Counting only the lines below that contain the word "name", what is the total? Give it with no other words.

-- Opening Marker --

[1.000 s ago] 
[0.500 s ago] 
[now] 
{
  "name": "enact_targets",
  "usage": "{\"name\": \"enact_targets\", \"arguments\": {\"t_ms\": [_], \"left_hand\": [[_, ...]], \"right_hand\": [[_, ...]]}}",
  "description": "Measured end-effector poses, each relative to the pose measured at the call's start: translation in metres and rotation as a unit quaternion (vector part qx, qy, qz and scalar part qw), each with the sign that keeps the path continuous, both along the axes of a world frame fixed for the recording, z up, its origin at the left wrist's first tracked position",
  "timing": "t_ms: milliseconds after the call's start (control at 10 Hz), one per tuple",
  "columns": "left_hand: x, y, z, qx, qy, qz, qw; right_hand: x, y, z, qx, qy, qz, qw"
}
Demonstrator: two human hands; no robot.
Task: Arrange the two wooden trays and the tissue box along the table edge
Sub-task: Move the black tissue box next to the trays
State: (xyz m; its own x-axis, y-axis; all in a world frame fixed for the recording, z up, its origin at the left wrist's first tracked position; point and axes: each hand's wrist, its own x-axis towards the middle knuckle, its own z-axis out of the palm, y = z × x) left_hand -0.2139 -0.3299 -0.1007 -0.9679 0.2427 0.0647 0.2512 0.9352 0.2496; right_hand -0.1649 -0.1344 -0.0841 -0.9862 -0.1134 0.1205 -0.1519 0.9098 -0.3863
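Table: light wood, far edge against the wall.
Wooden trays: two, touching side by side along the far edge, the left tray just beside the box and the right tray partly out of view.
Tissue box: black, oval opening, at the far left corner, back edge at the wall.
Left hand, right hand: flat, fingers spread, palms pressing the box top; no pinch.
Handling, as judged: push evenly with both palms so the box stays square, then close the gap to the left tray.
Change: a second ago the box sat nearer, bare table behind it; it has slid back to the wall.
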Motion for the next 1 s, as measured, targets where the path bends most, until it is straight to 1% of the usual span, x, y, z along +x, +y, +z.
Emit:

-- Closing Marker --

**Written solution**
2